Giugno 20, 2021

Comprare casa con mutuo, confronto 2010 vs 2020. A Genova si risparmia il 63 per cento

Un confronto utilissimo dell’ufficio studi di Tecnocasa, che fotografa i profondi cambiamenti avvenuti in un decennio nel mercato immobiliare. Dalla fiducia illimitata nel mattone allo scenario più fosco della pandemia, investire nelle abitazioni non è più una certezza. Ma non tutto è perduto.

Negli ultimi anni i ribassi dei prezzi immobiliari e l’andamento dei tassi sui mutui hanno determinato un importante risparmio per chi acquista casa. Sull’argomento, l’Ufficio Studi Gruppo Tecnocasa ha effettuato un raffronto su scala decennale, dal 2010 al 2020, ipotizzando l’acquisto di un trilocale di 90 mq effettuato ricorrendo ad un mutuo di 25 anni con un loan to value (percentuale finanziata) dell’80%.

Il calcolo del costo totale include gli interessi che, nel periodo totale, sono corrisposti alla banca, e le conclusioni, sintetizzate in una sola tabella, sono piuttosto eloquenti e fotografano i profondi cambiamenti del mercato immobiliare avvenuti non solo in termini di valori venali, ma anche in quanto alla considerazione che oggi gli italiani hanno dell’investimento immobiliare.

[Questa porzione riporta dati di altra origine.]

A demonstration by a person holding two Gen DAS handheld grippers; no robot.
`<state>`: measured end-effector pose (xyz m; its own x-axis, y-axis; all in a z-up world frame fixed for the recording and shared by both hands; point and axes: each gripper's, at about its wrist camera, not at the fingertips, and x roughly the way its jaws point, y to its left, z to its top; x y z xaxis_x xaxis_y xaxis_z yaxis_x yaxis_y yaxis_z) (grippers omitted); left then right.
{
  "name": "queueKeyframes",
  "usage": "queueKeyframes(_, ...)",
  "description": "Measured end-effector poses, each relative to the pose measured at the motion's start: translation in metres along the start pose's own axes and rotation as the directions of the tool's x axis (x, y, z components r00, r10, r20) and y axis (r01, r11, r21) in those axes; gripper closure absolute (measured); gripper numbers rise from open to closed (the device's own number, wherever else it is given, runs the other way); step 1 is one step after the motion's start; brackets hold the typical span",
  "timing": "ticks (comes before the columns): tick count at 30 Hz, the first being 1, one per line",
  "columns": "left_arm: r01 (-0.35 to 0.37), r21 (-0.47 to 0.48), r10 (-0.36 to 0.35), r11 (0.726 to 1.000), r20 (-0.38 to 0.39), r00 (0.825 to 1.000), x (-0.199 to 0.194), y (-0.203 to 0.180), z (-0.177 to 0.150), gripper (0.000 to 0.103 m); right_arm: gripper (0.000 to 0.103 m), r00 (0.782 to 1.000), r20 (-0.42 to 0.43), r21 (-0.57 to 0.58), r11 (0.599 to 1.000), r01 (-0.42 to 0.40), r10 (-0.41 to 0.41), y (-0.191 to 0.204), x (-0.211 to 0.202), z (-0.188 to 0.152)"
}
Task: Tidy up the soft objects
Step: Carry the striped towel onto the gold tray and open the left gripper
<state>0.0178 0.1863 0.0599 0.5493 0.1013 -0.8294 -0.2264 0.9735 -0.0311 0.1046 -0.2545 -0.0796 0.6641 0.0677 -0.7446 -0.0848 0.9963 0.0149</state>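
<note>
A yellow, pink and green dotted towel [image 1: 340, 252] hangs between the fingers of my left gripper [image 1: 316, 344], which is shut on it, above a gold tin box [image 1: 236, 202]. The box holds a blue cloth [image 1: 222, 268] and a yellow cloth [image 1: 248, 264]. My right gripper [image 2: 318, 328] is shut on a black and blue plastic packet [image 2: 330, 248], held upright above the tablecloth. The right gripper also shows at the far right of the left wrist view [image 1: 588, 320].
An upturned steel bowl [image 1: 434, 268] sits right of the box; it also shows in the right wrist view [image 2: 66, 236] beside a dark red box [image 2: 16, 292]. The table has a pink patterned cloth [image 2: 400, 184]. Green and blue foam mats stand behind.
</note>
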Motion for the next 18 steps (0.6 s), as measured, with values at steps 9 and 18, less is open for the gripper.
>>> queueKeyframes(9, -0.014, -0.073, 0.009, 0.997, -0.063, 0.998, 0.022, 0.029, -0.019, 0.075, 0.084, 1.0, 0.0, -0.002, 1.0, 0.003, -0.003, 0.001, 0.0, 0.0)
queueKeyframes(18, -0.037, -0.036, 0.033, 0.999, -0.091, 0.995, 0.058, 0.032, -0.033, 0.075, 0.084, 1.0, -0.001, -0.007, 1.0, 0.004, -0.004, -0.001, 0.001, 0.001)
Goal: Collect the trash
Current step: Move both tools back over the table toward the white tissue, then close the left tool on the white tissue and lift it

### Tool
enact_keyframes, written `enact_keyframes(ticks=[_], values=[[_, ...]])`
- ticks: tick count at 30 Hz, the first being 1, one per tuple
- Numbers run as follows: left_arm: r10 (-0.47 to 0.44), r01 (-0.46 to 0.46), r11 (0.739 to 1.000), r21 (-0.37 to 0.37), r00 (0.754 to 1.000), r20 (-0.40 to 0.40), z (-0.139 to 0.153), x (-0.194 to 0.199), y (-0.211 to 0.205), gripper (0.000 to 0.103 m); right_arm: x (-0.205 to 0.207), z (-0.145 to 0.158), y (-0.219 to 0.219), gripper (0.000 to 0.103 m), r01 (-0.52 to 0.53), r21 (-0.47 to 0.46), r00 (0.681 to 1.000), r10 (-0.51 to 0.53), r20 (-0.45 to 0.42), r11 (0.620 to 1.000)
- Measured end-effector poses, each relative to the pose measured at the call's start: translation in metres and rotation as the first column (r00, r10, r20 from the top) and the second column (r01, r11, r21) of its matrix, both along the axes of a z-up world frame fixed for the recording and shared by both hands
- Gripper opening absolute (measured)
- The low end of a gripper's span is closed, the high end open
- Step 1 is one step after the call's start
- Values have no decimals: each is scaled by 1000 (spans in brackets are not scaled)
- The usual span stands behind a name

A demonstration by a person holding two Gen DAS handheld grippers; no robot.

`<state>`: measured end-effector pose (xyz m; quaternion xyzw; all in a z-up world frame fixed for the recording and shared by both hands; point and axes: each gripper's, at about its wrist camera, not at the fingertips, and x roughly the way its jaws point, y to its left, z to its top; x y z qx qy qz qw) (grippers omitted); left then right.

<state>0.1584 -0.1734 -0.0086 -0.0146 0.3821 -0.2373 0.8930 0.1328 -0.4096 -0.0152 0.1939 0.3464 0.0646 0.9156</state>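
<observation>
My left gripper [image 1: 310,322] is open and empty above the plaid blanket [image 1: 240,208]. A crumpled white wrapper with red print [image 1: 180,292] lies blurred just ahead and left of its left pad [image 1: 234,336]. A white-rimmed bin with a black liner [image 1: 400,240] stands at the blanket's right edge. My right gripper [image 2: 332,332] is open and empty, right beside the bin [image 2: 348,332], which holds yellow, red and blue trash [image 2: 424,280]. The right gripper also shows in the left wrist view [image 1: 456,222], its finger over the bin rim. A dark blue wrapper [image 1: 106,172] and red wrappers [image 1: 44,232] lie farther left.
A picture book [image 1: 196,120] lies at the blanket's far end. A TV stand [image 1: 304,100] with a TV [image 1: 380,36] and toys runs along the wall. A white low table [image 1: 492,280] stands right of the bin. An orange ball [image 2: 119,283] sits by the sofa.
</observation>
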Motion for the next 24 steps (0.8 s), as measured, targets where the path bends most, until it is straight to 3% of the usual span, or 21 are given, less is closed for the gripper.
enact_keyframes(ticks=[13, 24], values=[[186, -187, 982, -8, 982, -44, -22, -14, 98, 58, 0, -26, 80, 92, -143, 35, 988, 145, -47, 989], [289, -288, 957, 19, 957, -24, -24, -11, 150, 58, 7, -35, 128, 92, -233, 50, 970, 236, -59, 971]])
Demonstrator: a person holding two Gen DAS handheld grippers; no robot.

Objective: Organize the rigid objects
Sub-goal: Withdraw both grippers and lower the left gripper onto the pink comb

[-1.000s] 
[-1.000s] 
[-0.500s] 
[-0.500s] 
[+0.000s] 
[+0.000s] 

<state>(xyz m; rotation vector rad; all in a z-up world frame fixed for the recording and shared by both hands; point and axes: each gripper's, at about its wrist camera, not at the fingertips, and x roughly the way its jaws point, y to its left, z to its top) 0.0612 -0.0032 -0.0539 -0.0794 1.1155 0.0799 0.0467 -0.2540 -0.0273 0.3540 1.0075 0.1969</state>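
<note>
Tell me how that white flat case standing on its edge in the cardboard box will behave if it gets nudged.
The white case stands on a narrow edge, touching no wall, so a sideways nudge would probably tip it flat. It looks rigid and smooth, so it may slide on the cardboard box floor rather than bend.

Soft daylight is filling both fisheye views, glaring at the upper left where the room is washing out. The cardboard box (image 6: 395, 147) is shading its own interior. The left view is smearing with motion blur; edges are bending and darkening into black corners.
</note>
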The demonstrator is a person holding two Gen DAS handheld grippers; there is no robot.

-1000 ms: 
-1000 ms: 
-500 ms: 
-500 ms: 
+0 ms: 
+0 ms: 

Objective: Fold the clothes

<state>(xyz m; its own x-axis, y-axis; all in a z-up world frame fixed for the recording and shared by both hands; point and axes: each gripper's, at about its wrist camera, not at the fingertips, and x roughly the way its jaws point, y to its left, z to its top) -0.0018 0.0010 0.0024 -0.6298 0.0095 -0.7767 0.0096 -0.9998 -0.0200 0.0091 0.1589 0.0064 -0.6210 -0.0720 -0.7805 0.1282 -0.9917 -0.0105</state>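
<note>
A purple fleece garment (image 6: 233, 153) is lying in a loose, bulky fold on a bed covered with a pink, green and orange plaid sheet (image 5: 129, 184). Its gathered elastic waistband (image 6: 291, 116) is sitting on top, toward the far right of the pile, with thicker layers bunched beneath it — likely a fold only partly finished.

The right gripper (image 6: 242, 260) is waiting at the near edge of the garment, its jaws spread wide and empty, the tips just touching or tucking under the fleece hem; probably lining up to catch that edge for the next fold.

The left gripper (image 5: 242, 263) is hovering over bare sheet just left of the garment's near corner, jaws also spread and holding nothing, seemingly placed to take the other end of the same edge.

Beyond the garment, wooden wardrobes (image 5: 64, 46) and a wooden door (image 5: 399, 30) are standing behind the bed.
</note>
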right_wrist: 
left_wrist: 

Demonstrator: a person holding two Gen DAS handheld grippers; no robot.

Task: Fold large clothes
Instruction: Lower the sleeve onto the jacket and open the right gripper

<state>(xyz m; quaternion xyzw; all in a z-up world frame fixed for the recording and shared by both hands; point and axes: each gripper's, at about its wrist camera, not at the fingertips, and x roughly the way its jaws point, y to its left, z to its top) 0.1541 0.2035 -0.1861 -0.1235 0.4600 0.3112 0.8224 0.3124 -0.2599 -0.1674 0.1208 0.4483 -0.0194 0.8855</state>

Le tabelle di Tecnocasa, però, contengono una speranza: il risparmio, rispetto a dieci anni fa, è oggi irresistibile per chi detiene liquidità e vuole impiegarla nel mattone. Questo potrebbe contribuire ad una stabilizzazione dei prezzi all’interno di un range +2%/-2% che, se non consente più di parlare di valore da investimento immobilizzato nel tempo, permette di poter fare programmi a chi, dagli immobili, vuole ricavare un reddito dignitoso al netto dei costi di manutenzione straordinaria e delle imposte.

Nel dettaglio, la città dove attualmente l’abitazione costa decisamente meno rispetto a 10 anni fa è Genova, che registra un risparmio del 63%. Si tratta anche della città i cui immobili hanno perso di più negli ultimi anni (-55,9%) e, attualmente, per acquistare un’abitazione di 90 mq si deve mettere in conto una rata di 282 € al mese.

Il capoluogo lombardo è quello dove si risparmia meno: infatti, a Milano, i prezzi negli ultimi 10 anni sono in crescita, unica realtà in controtendenza. Per questo motivo l’abbattimento della rata è dovuto esclusivamente alla diminuzione dei tassi di interesse: si passa, infatti, da un esborso mensile di 1280 € al mese ad uno di 1045 € al mese, con un risparmio sul costo effettivo dell’immobile pari al 15%.